All of the novels I have considered here, and several that I have not, have a trajectory which begins with a conventional reader position of identification: Petia and Gradisil are engaged in colonizing projects familiar to and welcomed by the sf reader. Jac is incarcerated with a gang of bloodthirsty criminals. Polystom is a poet, Ae is terribly sweet and our Soldier is a good old boy. As the novels proceed however we are increasingly estranged from them, not because they are changed by their adventures, but because they become progressively more themselves. Their adventures strip away the artifice of culture and justification constructed by the character but perhaps more significant strip away the justifications accreted by genre expectation. In focusing precisely on what happens when a character’s relationship with the environment or world is stronger than his or her relationships with people, Roberts reveals a delusion at the heart of the genre.

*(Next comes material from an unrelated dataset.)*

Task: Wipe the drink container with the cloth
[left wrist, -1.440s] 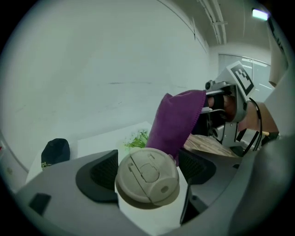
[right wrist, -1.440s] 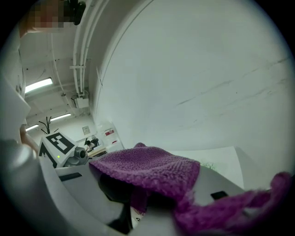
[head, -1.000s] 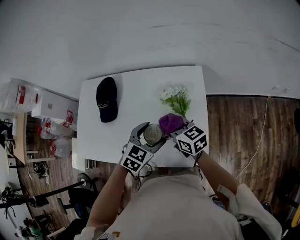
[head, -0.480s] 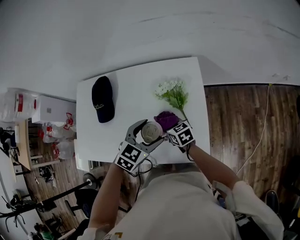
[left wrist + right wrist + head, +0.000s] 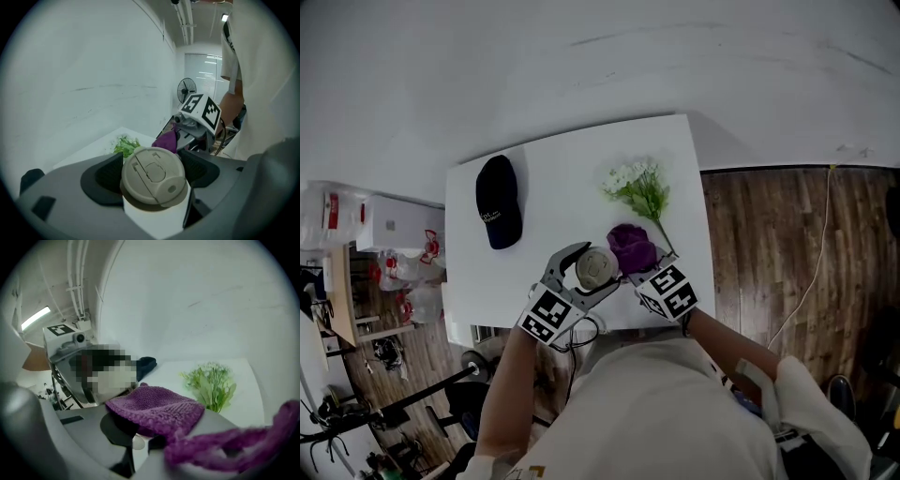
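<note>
- Just now the right gripper (image 5: 154,439) has its jaws pinched on the purple knitted cloth (image 5: 157,411), one fold heaped over the left jaw and a looser tail trailing off to the right.
- Over the last second its marker cube has swung first inward toward the cup and then back toward the person, while the cloth has stayed bunched against the cup's right side. That reads to me as a rubbing stroke, so the wiping looks under way rather than finished.
- Beside it, the left gripper (image 5: 600,265) is clamped around the lidded takeaway cup (image 5: 152,176), a jaw on each side of the white wall just under the tan sip lid. The cup stands upright, above the near edge of the white table (image 5: 553,187), and has barely shifted.
- From these views I cannot tell how much of the wall the cloth has covered; only the right flank shows contact, so the left and near sides probably still need a pass.
- Farther out, a spray of white flowers (image 5: 639,187) lies just beyond the cloth, and a dark baseball cap (image 5: 499,211) sits well apart at the table's left. Neither has been disturbed.
</note>
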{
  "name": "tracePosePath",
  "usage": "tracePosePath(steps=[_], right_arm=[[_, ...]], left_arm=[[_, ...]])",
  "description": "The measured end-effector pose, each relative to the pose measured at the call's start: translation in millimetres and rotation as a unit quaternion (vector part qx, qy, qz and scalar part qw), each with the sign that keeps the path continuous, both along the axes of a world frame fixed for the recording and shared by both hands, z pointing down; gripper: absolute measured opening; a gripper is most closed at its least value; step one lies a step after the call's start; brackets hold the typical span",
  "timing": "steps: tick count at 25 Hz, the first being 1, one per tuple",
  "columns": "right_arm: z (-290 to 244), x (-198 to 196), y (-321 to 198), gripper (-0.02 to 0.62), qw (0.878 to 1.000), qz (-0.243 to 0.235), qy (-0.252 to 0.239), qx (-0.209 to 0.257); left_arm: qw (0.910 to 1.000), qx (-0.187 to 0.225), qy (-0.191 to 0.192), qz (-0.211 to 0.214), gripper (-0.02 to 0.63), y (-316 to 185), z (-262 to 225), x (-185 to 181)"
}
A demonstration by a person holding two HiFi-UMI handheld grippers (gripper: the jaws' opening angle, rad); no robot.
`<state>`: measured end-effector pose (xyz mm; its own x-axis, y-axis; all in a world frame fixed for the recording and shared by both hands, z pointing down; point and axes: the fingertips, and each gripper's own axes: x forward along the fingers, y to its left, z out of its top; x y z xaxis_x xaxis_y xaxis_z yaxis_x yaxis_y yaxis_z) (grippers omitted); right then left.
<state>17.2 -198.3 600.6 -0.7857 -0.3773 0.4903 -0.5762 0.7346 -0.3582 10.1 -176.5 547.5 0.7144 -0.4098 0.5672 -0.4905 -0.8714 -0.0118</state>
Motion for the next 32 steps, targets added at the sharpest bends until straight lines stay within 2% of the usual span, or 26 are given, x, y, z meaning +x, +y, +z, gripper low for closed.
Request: tracePosePath(steps=[4,7,11,14,18,23,25,32], right_arm=[[-19,-4,-2,0.04,0.998,-0.033,0.032,0.047],[-14,-6,-8,0.04,0.998,-0.031,0.03,0.046],[8,-15,-22,0.04,0.999,-0.02,0.029,0.032],[36,-23,-29,0.04,0.998,-0.036,0.043,0.021],[73,-27,-21,0.04,0.992,-0.087,0.092,0.012],[81,-15,1,0.038,0.987,-0.08,0.136,0.011],[68,-11,11,0.038,0.988,-0.076,0.131,0.009],[-6,-7,36,0.04,0.995,-0.068,0.06,0.032]], left_arm=[[0.9992,0.003,0.01,0.04,0.399,4,-3,-1],[0.9986,0.004,0.009,0.052,0.398,7,-3,1],[0.9991,0.007,0.013,0.039,0.398,7,-4,1],[0.9996,0.009,0.016,0.023,0.399,6,-4,0],[0.9997,0.015,0.021,-0.002,0.399,5,-4,-2],[0.9998,0.009,0.017,-0.011,0.399,9,-2,-4],[0.9998,0.006,0.014,-0.011,0.399,9,-2,-5],[0.9997,0.008,0.022,-0.012,0.399,9,-2,-6]])
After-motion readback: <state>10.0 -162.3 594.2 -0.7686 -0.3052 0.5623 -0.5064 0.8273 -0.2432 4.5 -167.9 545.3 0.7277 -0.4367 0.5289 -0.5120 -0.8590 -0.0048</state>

Adam Roberts, Salt (London: Gollancz, 2000)
Adam Roberts, On (London: Gollancz, 2001)
Adam Roberts, Stone (London: Gollancz, 2002)
Adam Roberts, Polystom (London: Gollancz, 2010)
Adam Roberts, Gradisil (London: Gollancz, 2006)
Adam Roberts, New Model Army (London: Gollancz, 2010)
Adam Roberts, Jack Glass (London: Gollancz, 2012)
[1] I wanted to be Petrova, was far more like Pauline, and have turned out to be Dr. Jakes.
[2] As Blume is Jewish, this may be an inappropriate metaphor.
[3] YA fiction is “Young Adult” fiction. Directed at teens it is as much an ideological construction of what teenagers want as it is a marketing label. The values of YA fiction are rather different to those of “Juvenile” fiction of the 1950s/
[4] As is common in writing by men in science fiction, there aren’t enough women in most of Roberts’ books for population to be sustained. However, in most of his texts there are reasons for a sexual imbalance, and many of the populations are sustained only by migration, or are shrinking, so he gets a pass.
[5] The exception is the protagonist of Yellow Blue Tibia, who is quite clearly suffering from PTSD, but otherwise seems quite normal and connected to people for a Roberts protagonist.
[6] In the two succeeding novellas Jack Glass is re-imagined as a revolutionary; once he is given motive, he is actually a functionally weakened character.
[7] I particularly wondered why the Scots didn’t lease a London based army.